• To do: Beginning at the line that contains "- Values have" and finishing at the line that contains "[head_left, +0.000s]", output the data below exactly. Include both end lines and no pictures.

• Dataset content:
———
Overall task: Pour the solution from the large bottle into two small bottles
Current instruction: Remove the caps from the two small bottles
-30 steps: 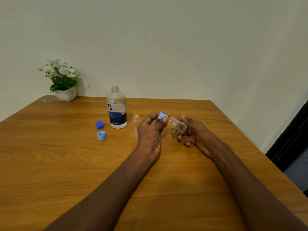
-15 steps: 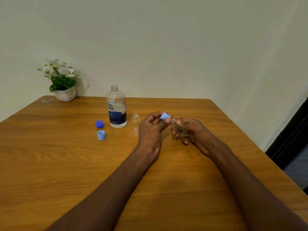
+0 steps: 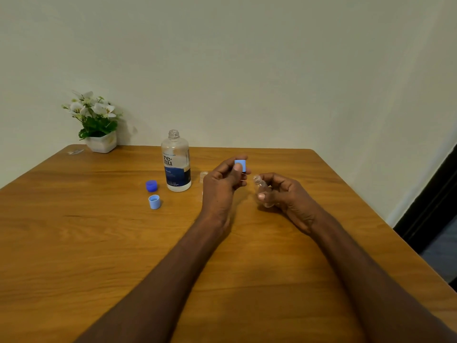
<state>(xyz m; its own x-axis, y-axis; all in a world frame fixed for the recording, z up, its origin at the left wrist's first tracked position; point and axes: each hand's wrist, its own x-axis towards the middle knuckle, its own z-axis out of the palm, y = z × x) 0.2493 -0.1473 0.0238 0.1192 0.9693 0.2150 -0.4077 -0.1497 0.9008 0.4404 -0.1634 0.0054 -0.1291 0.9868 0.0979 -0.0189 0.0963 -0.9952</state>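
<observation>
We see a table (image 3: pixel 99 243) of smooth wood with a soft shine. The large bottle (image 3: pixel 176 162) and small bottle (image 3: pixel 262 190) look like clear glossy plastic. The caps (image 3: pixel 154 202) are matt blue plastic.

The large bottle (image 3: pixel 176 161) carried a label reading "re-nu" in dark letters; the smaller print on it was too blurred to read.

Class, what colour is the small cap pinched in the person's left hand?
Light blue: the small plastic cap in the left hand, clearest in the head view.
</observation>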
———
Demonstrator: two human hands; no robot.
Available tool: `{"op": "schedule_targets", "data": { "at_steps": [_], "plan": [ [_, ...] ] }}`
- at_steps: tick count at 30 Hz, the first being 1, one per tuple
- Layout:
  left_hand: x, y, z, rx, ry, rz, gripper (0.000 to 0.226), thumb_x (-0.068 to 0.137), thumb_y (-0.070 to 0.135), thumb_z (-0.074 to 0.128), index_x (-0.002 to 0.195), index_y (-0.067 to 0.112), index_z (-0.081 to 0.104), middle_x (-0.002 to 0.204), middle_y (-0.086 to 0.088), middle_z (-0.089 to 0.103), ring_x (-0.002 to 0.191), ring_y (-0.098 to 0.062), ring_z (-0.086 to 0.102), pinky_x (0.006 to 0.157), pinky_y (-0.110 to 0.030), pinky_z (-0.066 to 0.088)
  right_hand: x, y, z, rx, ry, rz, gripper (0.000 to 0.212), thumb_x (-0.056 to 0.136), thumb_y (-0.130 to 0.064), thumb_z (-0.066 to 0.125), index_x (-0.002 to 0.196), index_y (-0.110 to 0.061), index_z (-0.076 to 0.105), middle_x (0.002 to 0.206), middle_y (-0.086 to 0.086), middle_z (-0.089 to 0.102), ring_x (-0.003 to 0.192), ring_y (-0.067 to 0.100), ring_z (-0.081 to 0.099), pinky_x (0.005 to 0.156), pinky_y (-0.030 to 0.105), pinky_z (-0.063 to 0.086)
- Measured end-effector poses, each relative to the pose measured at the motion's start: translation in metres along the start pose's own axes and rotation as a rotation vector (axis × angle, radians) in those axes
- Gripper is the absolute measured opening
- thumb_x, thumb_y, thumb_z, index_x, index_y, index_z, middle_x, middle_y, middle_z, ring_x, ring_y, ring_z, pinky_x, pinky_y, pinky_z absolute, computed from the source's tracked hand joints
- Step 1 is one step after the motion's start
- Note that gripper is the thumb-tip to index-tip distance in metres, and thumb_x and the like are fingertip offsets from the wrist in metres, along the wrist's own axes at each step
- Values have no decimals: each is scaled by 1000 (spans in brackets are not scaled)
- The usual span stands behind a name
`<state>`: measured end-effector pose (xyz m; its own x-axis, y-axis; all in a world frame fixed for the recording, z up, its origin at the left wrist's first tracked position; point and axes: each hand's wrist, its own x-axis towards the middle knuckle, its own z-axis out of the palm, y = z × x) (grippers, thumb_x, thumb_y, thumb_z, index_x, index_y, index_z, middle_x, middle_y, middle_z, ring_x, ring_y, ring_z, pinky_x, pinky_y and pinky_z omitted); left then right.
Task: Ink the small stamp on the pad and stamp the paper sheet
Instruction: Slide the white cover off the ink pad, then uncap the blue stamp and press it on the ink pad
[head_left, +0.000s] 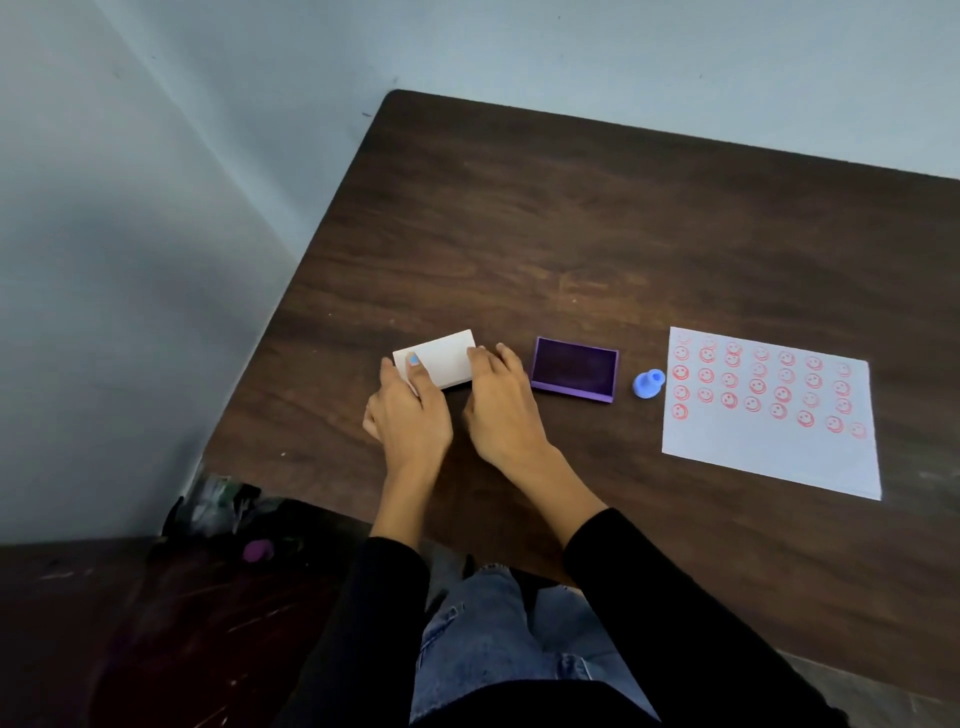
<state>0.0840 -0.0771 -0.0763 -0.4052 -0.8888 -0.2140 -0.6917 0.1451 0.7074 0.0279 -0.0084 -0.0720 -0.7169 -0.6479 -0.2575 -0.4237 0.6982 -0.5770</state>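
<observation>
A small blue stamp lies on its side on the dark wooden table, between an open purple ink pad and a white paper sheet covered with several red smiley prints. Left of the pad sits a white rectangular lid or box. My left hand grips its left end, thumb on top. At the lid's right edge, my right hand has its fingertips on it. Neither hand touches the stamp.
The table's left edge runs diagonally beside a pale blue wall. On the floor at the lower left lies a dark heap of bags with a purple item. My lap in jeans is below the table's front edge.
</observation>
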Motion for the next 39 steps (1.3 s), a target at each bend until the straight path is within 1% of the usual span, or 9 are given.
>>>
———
• Your solution:
- Values have no decimals: each is scaled by 1000 (spans in brackets are not scaled)
- The usual span stands behind a name
`<state>`: measured end-effector pose (xyz m; its own x-axis, y-axis; all in a world frame fixed for the recording, z up, its origin at the left wrist's first tracked position; point and axes: each hand's wrist, its own x-axis towards the middle knuckle, its own z-axis out of the palm, y = z × x) (grippers, thumb_x, thumb_y, thumb_z, index_x, index_y, index_z, middle_x, middle_y, middle_z, ring_x, ring_y, ring_z, pinky_x, pinky_y and pinky_z omitted); left then right.
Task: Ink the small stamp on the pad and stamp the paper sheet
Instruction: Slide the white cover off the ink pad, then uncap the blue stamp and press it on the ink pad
[head_left, +0.000s] 

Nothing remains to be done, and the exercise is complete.